- **Work to complete**: Take each line of the records below that contains the string "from" and copy it.

Source data:
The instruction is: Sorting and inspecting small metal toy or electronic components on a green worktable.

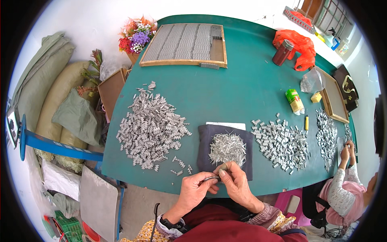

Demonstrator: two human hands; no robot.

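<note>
At the table's near edge, my left hand (196, 188) is closed round a thin dark curved piece (211, 178), whose kind I cannot make out. Close against it, my right hand (237, 183) has thumb and fingers pinched together at the piece's end; anything tiny between them is hidden. Just beyond my fingers, a heap of thin silvery pins (227, 148) lies on a folded dark cloth (204, 141). To the left spreads a large heap of small toothed grey metal pieces (149, 129), with a few loose ones (179, 162) nearer me. A second heap of toothed pieces (281, 143) lies right of the cloth.
A wood-framed tray (181, 62) with rows of grey pieces stands at the back of the green table (242, 92). On the right are a yellow-handled tool (306, 122), a green-and-yellow packet (294, 101), a dark red flask (283, 52) and a co-worker's hands (347, 152) near another heap (325, 137).
</note>
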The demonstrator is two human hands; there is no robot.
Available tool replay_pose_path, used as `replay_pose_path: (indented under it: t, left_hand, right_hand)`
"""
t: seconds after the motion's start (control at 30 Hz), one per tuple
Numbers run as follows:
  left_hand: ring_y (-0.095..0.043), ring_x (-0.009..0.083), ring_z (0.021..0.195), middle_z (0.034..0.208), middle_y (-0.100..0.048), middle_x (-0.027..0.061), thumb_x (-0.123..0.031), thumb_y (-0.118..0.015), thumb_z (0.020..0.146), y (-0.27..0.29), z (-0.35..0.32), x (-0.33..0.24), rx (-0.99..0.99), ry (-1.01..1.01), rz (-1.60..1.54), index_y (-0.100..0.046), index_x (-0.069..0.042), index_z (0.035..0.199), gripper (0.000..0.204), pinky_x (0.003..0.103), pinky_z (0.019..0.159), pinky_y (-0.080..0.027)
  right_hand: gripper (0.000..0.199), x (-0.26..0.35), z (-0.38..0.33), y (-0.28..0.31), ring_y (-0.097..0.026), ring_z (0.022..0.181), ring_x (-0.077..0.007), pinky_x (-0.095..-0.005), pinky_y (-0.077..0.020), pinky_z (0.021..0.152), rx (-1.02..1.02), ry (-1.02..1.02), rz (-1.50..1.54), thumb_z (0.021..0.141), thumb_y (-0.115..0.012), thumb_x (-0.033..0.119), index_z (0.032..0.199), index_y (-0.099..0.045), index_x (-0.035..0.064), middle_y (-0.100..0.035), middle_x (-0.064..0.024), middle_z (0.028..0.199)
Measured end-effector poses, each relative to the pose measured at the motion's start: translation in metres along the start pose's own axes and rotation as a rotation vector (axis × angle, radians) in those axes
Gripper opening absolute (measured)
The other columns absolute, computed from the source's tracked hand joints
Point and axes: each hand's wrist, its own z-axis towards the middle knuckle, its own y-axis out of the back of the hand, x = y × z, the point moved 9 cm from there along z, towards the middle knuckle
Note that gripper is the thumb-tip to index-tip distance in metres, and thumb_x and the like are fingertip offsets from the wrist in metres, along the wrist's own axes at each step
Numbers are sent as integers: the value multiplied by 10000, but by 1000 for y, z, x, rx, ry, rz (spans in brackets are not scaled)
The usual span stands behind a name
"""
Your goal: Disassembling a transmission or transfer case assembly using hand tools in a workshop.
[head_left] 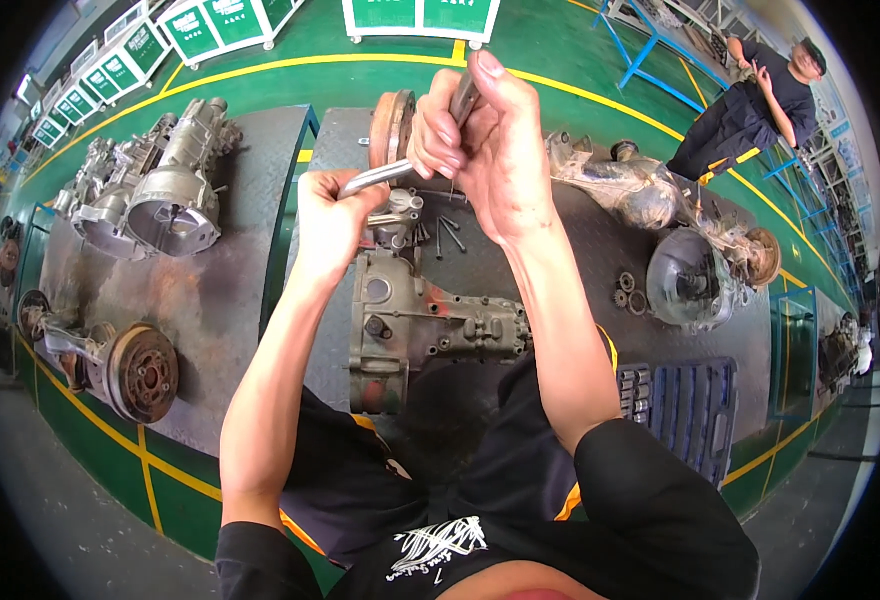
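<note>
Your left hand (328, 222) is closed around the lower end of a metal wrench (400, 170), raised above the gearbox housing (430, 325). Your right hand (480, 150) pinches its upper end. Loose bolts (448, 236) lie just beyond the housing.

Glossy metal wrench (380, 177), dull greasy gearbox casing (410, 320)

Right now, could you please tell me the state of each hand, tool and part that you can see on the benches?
Left hand: closed around the metal handle.
Right hand: gripping the handle's upper end, raised above the bench.
Gearbox housing: lying on the bench, under the hands.
Loose bolts: lying on the bench beside the housing.
Socket case: open, lying flat.
Brake drum: rusty, on the left bench.
</note>
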Motion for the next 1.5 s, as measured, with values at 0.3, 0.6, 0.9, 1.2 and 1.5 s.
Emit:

- **Response to the task**:
The other columns absolute, computed from the source's tracked hand joints
Point and axes: each hand's wrist, its own z-axis towards the middle knuckle, its own y-axis out of the back of the hand, x = y × z, the point moved 9 cm from there along z, towards the middle knuckle
Note that gripper is the thumb-tip to index-tip distance in metres, and thumb_x and the like are fingertip offsets from the wrist in metres, along the wrist's own axes at each step

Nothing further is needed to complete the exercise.